85 Il ne reste qu’une discussion importante, qui a ses difficultés particulières ; c’est celle de la dispensation des moyens et des circonstances qui contribuent au salut et à la damnation ; ce qui comprend entre autres la matière des secours de la grâce (de auxiliis gratiae) sur laquelle Rome, depuis la congrégation de auxiliis sous Clément VIII[1], où il fut disputé entre les dominicains ét les jésuites, ne permet pas aisément qu’on publie des livres. Tout le monde doit convenir que Dieu est parfaitement bon et juste, que sa bonté le fait contribuer le moins qu’il est possible à ce qui peut rendre les hommes coupables, et le plus qu’il est possible à ce qui sert à les sauver (possible, dis-je, sauf l’ordre général des choses) ; que sa justice l’empêche de damner des innocents, et de laisser de bonnes actions sans récompense ; et qu’il garde même une juste proportion dans les punitions et dans les récompenses. Cependant cette idée qu’on doit avoir de la bonté et de la justice de Dieu ne paraît pas assez dans ce que nous connaissons de ses actions par rapport au salut et à la damnation des hommes ; et c’est ce qui fait des difficultés qui regardent le péché et ses remèdes.
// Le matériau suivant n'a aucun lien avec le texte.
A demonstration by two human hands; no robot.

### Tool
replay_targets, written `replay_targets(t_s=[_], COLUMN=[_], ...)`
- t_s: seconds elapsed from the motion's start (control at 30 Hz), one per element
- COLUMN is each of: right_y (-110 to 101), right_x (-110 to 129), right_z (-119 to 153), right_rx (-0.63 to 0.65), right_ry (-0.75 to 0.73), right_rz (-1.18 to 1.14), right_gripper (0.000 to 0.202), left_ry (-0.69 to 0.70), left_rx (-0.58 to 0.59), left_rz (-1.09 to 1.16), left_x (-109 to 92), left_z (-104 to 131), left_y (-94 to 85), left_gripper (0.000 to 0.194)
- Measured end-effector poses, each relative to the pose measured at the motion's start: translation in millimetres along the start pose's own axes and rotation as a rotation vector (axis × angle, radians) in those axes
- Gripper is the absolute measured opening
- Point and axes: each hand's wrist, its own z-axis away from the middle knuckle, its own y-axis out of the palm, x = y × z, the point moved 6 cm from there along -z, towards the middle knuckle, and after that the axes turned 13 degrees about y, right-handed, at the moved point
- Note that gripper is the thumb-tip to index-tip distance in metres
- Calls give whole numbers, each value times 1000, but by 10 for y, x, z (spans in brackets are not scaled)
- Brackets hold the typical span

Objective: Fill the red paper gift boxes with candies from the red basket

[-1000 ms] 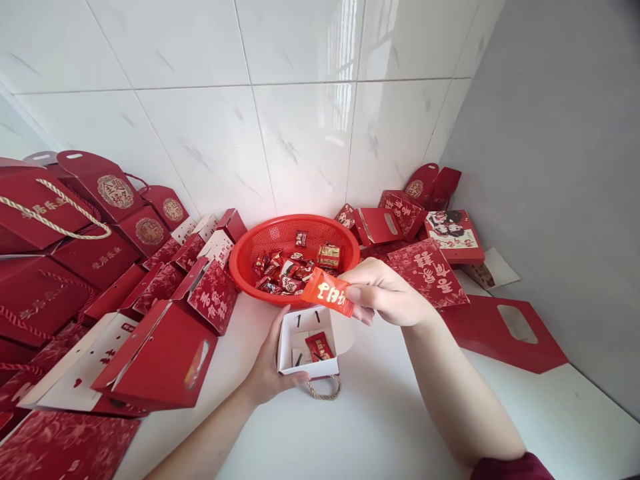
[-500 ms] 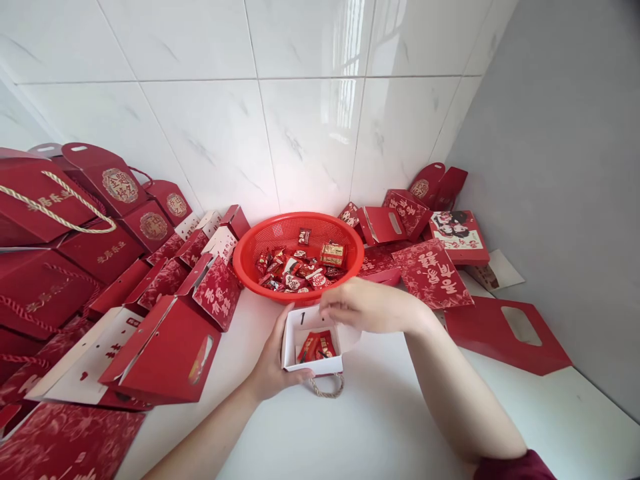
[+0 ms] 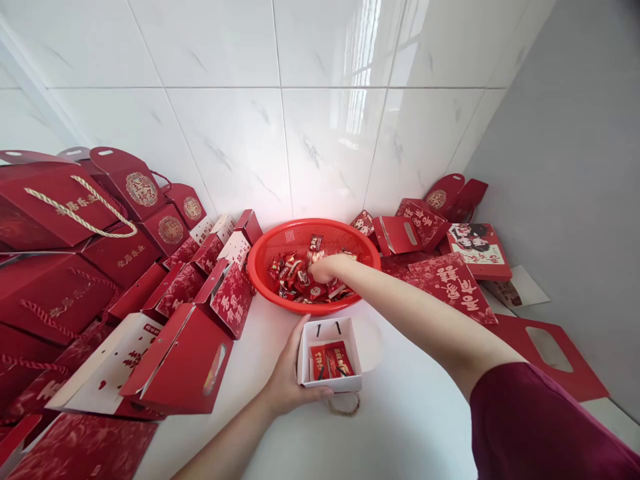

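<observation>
My left hand [image 3: 295, 373] grips a small open gift box [image 3: 356, 360] from its left side, thumb along the near wall. Inside the white box lie red candy packets [image 3: 332, 361], and a twisted rope handle [image 3: 345, 405] hangs from its near edge. My right hand [image 3: 326, 268] reaches down into a red plastic basket [image 3: 313, 308] among wrapped candies [image 3: 295, 275]. The fingers of that hand are hidden by the hand itself and the candies, so their grip does not show.
Red gift boxes with rope handles [image 3: 65, 200] are stacked on the left, with smaller boxes [image 3: 175, 360] beside them. More red boxes [image 3: 425, 223] and flat red cartons [image 3: 550, 350] lie on the right. A white tiled wall [image 3: 225, 147] stands behind the basket.
My right hand has moved from above the gift box forward into the basket. The left hand still holds the box. The whole view has shifted slightly.
</observation>
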Motion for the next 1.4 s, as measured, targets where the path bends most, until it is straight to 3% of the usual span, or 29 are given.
replay_targets(t_s=[0.17, 0.37, 0.7, 0.77, 0.9, 0.97, 1.1, 1.23, 1.4], right_y=[-58, 169, 219, 259, 315, 317, 307, 298, 346], right_x=[-304, -269, -281, -275, -260, -226, -100, 9, 90], right_z=[-258, -260, -321, -315, -304, -292, -225, -144, -77], right_rx=[57, 73, 53, 71, 92, 88, 130, 190, 218], right_ry=[159, 79, 9, -13, -84, -140, -266, -266, -184], right_rz=[229, 278, 228, 211, 183, 179, 194, 266, 383], right_gripper=[34, 31, 31, 40, 90, 103, 86, 62, 66], left_ry=[-26, -33, -32, -27, -22, -25, -24, -8, 7], left_rx=[-25, -1, 11, 8, 10, 12, 16, 16, 11], left_rz=[19, 46, 18, 33, 64, 57, 43, 39, 13], left_x=[30, 24, 17, 20, 24, 27, 29, 29, 28], left_z=[10, -4, 2, 3, -4, -8, -10, -8, -12], left_y=[-14, 15, 5, 11, 24, 23, 19, 19, 20], left_gripper=[125, 124, 123, 123, 123, 123, 123, 118, 114])
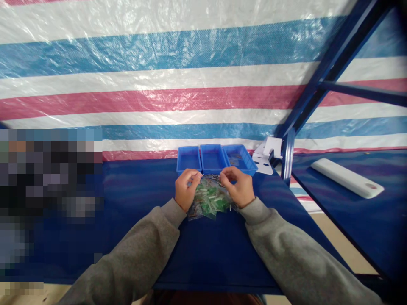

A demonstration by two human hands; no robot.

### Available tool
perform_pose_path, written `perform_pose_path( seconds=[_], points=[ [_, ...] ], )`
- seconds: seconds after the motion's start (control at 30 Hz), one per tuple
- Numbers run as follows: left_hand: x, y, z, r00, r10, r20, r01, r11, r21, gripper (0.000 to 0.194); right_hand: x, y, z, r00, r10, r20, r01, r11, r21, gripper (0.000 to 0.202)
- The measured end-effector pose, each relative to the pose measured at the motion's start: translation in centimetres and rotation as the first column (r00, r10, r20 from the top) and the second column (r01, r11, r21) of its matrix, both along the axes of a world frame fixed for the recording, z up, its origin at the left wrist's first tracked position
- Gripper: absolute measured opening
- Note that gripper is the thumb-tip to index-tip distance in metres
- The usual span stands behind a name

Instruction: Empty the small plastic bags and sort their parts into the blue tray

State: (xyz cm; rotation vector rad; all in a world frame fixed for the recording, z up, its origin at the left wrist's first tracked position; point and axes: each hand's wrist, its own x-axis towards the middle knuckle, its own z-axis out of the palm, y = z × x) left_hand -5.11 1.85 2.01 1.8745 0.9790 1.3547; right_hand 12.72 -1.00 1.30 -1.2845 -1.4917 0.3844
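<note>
My left hand [185,189] and my right hand [240,187] face each other over a pile of clear plastic bags [210,202] on the blue table. Green and white pieces show through the plastic. Thumb and fingers are pinched together on both hands. Between the fingertips runs a thin dark and shiny strip, too small to name; whether it is a bag edge or small parts I cannot tell. Just beyond the hands, three blue trays stand side by side: a left tray [188,149], a middle tray [211,147] and a right tray [254,166] with small bits inside.
White cut-out sheets [264,165] lean by a blue metal post [288,156] right of the trays. A long white object [348,178] lies on a second blue surface across a gap. Striped plastic sheeting [152,99] hangs behind the table [136,190]. The left side is pixelated.
</note>
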Motion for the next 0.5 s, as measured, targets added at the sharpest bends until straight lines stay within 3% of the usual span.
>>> perform_pose_path(
  seconds=[0.1, 0.2, 0.33, 0.5],
  points=[
    [0.1, -0.2, 0.3, 0.998, -0.020, -0.053, 0.024, 0.996, 0.081, 0.018, -0.6, -0.4, 0.5, 0.930, 0.154, -0.333, -0.183, 0.982, -0.055, 0.024],
    [0.2, -0.3, 0.3, 0.992, -0.056, -0.114, 0.072, 0.987, 0.144, 0.021, -1.1, -0.5, 0.8, 0.839, 0.239, -0.488, -0.309, 0.949, -0.067, 0.028],
    [0.1, -0.3, 0.2, 0.983, -0.041, -0.179, 0.075, 0.979, 0.190, 0.016, -1.5, -0.4, 0.6, 0.827, 0.271, -0.492, -0.329, 0.944, -0.035, 0.028],
    [-0.1, -0.3, 0.2, 0.981, 0.085, -0.177, -0.047, 0.978, 0.204, 0.017, -1.3, -0.5, 0.1, 0.946, 0.184, -0.269, -0.207, 0.976, -0.062, 0.025]
  ],
)
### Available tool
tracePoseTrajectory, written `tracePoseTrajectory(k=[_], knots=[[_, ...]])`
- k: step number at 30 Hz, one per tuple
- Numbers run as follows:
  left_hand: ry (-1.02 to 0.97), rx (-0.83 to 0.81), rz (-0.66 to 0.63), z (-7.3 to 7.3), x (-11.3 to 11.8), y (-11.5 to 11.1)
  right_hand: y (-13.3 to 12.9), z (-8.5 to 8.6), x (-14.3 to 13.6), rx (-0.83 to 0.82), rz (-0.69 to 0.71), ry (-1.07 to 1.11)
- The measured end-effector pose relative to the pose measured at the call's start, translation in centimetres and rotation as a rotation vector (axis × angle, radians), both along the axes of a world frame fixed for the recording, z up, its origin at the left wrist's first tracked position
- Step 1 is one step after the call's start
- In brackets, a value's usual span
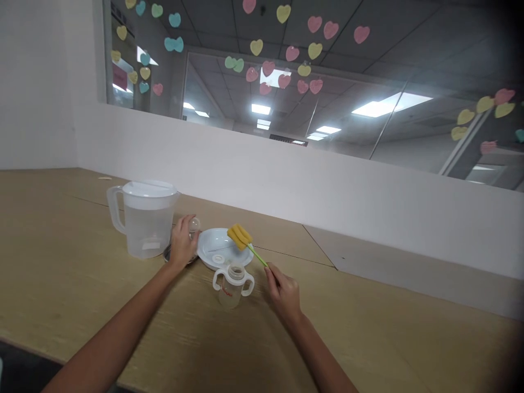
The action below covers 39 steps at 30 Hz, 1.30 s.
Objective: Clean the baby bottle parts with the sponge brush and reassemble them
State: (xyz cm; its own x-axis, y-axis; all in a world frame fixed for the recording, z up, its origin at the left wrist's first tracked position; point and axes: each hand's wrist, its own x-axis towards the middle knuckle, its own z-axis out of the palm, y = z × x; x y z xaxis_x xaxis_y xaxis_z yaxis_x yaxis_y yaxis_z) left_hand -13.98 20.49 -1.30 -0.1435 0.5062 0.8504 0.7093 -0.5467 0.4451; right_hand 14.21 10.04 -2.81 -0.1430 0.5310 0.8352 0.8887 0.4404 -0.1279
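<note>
My right hand (284, 289) grips the thin green handle of a sponge bottle brush (239, 236). Its yellow sponge head is held over a white plate (210, 240). Just in front of the plate a baby bottle (231, 289) with two white handles stands upright, its mouth uncovered. To the left, my left hand (183, 243) has its fingers closed around a clear domed bottle cap (195, 224), above a metal tray (190, 260) partly hidden by the hand. A small white ring-shaped part (218, 259) lies at the plate's near side.
A lidded clear pitcher (149, 224) holding water stands left of my left hand. The wooden table (368, 327) meets a white wall (262, 174) at the back, beneath a window (327, 82) with heart-shaped paper notes. A small pale piece (105, 178) lies far left.
</note>
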Motion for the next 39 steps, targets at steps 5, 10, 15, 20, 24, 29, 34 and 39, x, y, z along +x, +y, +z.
tracePoseTrajectory(k=[5, 10, 15, 20, 24, 29, 34, 39], knots=[[0.288, -0.164, 0.024, -2.0, -1.8, 1.9, 0.0, 0.0, -0.2, -0.025, 0.003, -0.009], [0.316, -0.323, -0.023, -3.1, -2.0, 2.7, -0.1, 0.1, -0.3, -0.042, 0.016, 0.000], [0.332, -0.391, -0.001, -3.4, -2.2, 2.8, -0.1, 0.1, -0.3, -0.047, 0.031, -0.013], [0.403, -0.322, 0.210, -2.0, -2.0, 1.5, -0.2, 0.2, -0.4, -0.086, 0.014, -0.024], [0.398, -0.485, 0.225, -1.3, -1.6, 0.8, -0.1, 0.1, -0.4, -0.067, 0.003, -0.025], [0.395, -0.526, 0.153, -1.7, -1.8, 1.2, 0.0, -0.1, -0.2, -0.060, -0.017, -0.035], [0.227, -0.296, 0.124, 0.2, -1.0, 0.3, 0.0, -0.1, -0.3, -0.053, -0.012, -0.038], [0.292, -0.218, -0.344, 2.0, 2.5, -1.6, 0.0, 0.1, -0.3, -0.049, -0.007, -0.029]])
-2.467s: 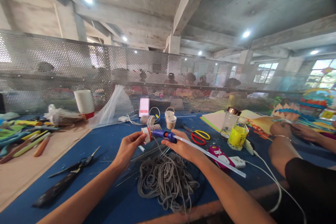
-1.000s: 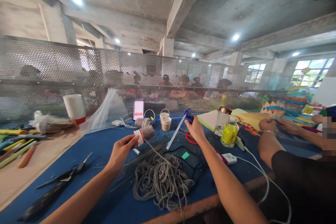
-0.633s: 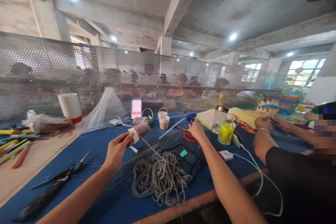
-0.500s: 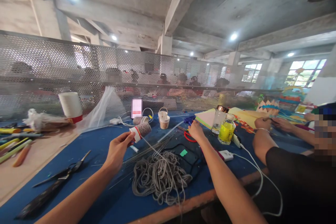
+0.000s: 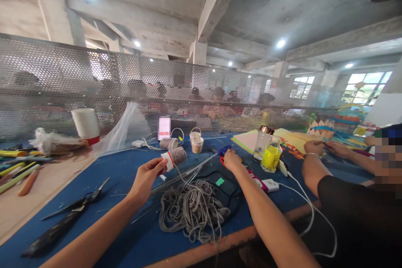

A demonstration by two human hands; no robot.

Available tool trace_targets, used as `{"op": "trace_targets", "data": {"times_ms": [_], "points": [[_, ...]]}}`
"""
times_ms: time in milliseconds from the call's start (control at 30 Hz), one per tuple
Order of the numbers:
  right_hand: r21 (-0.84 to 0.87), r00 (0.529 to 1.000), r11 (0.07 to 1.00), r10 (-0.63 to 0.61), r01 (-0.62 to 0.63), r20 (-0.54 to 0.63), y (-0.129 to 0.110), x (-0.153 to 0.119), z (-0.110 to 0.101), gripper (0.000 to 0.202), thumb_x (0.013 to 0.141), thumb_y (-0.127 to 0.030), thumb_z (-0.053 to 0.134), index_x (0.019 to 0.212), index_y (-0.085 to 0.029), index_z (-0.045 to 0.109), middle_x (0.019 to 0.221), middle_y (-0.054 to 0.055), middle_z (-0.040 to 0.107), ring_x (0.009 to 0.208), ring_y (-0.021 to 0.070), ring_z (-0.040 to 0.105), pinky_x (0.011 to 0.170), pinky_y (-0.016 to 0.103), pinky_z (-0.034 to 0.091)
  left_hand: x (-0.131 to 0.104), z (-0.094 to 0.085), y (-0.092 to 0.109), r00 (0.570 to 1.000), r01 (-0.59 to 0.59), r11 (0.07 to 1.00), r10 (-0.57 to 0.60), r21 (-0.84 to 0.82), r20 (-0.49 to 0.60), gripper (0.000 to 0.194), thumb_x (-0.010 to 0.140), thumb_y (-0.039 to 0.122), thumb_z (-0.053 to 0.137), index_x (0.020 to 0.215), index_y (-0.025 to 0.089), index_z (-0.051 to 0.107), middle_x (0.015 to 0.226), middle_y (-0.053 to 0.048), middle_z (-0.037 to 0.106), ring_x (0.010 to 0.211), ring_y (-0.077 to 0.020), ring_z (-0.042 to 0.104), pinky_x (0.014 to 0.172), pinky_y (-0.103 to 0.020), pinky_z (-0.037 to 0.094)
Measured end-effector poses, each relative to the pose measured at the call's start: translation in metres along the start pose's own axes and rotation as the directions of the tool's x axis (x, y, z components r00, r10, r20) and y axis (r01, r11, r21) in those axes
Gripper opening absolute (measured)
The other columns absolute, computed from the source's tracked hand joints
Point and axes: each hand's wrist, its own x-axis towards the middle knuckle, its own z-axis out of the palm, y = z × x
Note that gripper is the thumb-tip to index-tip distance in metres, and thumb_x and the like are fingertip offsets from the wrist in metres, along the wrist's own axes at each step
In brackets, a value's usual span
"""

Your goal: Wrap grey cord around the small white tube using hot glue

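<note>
My left hand (image 5: 150,176) holds a paper cup (image 5: 176,158) by its white, red-rimmed end; grey cord is wound round the rest of it. From the cup a strand runs down to a loose pile of grey cord (image 5: 194,209) on the blue table (image 5: 125,226). My right hand (image 5: 231,160) is closed on the red handles of scissors (image 5: 222,160), beside a blue object (image 5: 225,150). Thin wires and a clear strip lie between my hands. Behind them stand a small cord-wrapped bucket (image 5: 197,143) and another wrapped cup (image 5: 168,143).
Black shears (image 5: 75,211) lie at the left, near tools and stacked paper cups (image 5: 85,123). A jar (image 5: 262,142), a yellow bottle (image 5: 271,155) and a white cable are at the right. A person's hands (image 5: 315,148) work there. A perforated screen (image 5: 141,75) stands behind.
My left hand and the wrapped cup have moved slightly right and up. My right hand has closed on the red scissors, whose handles have lifted and shifted.
</note>
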Motion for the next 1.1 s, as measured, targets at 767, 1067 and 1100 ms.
{"op": "trace_targets", "data": {"times_ms": [767,1067,1100], "points": [[0.929,0.692,0.263,-0.722,0.261,0.009,-0.087,-0.073,-0.009,0.043,0.084,-0.045,0.061,0.117,-0.017,0.058,0.105,0.009,0.069,0.098,0.0181,0.065,0.084,0.029,0.049,-0.004,0.006,0.006,0.999,0.016,0.995,-0.012,-0.098,0.043,0.036,0.064,0.043,0.078,0.088,0.017,0.075,0.078,-0.004,0.071,0.07,-0.0157,0.059,0.073,-0.028,0.049],[0.926,0.769,0.246,-0.635,0.287,-0.07,-0.087,-0.079,-0.024,0.029,0.087,-0.043,0.055,0.092,-0.015,0.062,0.06,-0.005,0.055,0.048,0.0071,0.053,0.052,0.018,0.043,-0.008,0.008,0.008,0.996,-0.024,0.999,0.021,0.036,0.091,0.033,0.072,0.042,0.07,0.093,0.017,0.075,0.079,-0.005,0.071,0.072,-0.018,0.059,0.073,-0.028,0.046],[0.902,0.791,0.273,-0.602,0.335,-0.111,-0.086,-0.078,-0.025,0.029,0.088,-0.043,0.054,0.092,-0.016,0.062,0.059,-0.005,0.054,0.046,0.0066,0.051,0.05,0.017,0.041,-0.009,0.009,0.009,0.994,-0.03,0.998,0.024,0.053,0.102,0.032,0.073,0.043,0.069,0.092,0.018,0.075,0.079,-0.005,0.071,0.072,-0.0183,0.059,0.073,-0.028,0.046]]}}
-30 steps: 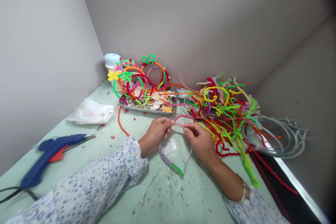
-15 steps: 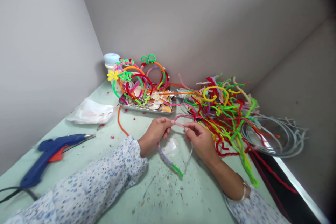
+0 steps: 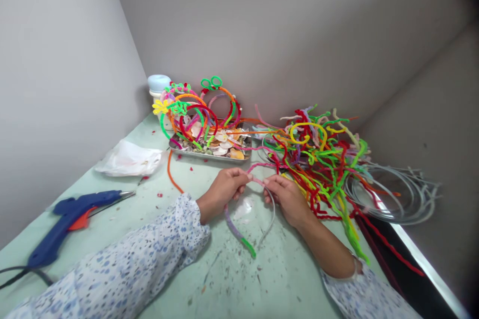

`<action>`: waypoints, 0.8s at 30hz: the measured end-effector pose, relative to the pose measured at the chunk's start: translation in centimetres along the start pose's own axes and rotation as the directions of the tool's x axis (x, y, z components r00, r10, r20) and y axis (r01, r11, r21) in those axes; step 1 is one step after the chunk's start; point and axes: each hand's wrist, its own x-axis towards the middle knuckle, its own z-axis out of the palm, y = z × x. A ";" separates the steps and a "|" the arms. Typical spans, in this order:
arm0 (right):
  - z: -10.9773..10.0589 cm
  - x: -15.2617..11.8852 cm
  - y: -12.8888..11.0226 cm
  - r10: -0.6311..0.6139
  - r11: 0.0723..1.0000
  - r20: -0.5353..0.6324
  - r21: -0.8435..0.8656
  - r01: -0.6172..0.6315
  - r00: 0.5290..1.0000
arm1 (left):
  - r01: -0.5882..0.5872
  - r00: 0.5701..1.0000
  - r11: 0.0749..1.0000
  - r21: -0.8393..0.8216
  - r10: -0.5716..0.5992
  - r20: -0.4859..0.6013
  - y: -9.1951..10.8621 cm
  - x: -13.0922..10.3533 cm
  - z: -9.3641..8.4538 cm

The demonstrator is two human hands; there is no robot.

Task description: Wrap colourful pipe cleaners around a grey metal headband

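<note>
Between my hands is a headband [image 3: 234, 230], partly wrapped in fuzzy pipe cleaner: green at one tip, then purple, then pink near the top. Its other side is bare grey band, curving down beneath my right hand. My left hand [image 3: 224, 188] is closed, pinching the wrapped part near the top. Thumb and fingers of my right hand [image 3: 286, 197] pinch the band a short way to the right. A loose pink pipe cleaner [image 3: 262, 165] runs from the top of the headband toward the pile behind.
Finished headbands [image 3: 198, 109] stand in a metal tray [image 3: 209, 156] of shells. At the right lie tangled pipe cleaners [image 3: 322, 159] and bare headbands [image 3: 396, 204]. On the left are a blue glue gun [image 3: 71, 219], a white plastic bag [image 3: 129, 158] and a blue-lidded container [image 3: 159, 83].
My right hand has shifted slightly along the band, and more of the bare grey side shows. The headband has turned a little, its green tip moving left.
</note>
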 end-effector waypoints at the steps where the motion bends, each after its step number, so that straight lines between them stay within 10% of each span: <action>1: 0.0 0.0 0.0 0.000 1.000 0.003 -0.001 0.000 1.000 | 0.000 1.000 1.000 -0.001 0.000 -0.004 0.0 0.0 0.0; 15: 0.6 -0.4 -1.3 -0.127 0.926 -0.021 -0.361 0.111 0.992 | 0.013 0.999 1.000 0.013 -0.013 -0.038 0.1 0.0 0.1; 24: 0.4 -0.7 -0.6 -0.388 0.638 0.006 -0.720 0.273 0.922 | 0.005 0.999 1.000 0.019 -0.004 -0.040 0.0 0.1 0.1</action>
86 La première difficulté est comment l’âme a pu être infectée du péché originel qui est la racine des péchés actuels, sans qu’il y ait eu de l’injustice en Dieu à l’y exposer. Cette difficulté a fait naître trois opinions sur l’origine de l’âme même : celle de la préexistence des âmes humaines dans un autre monde ou dans une autre vie où elles avaient péché, et avaient été condamnées pour cela à cette prison du corps humain ; opinion des platoniciens, qui est attribuée à Origène, et qui trouve, encore aujourd’hui des sectateurs. Henri Morus, docteur anglais, a soutenu quelque chose de ce dogme dans un livre exprès. Quelques-uns de ceux qui soutiennent cette préexistence sont allés jusqu’à la métempsycose. M. van Helmont, le fils, était de ce sentiment, et l’auteur ingénieux de quelques méditations métaphysiques publiées en 1678, sous le nom de Guillaume Wander[2],

  1. Clément VIII ou Philippe Aldobmndini, élu pape en 1592, mort en 1605 P. J.
  2. Guillaume Wander. Nous n’avons pas pu retrouver le nom véritable de cet auteur. Barbier (Dict. des Anonymes et des Pseudonymes) n’en parlé pas ; Jocher le mentionne sous son nom supposé et ne nous en apprend rien P. J.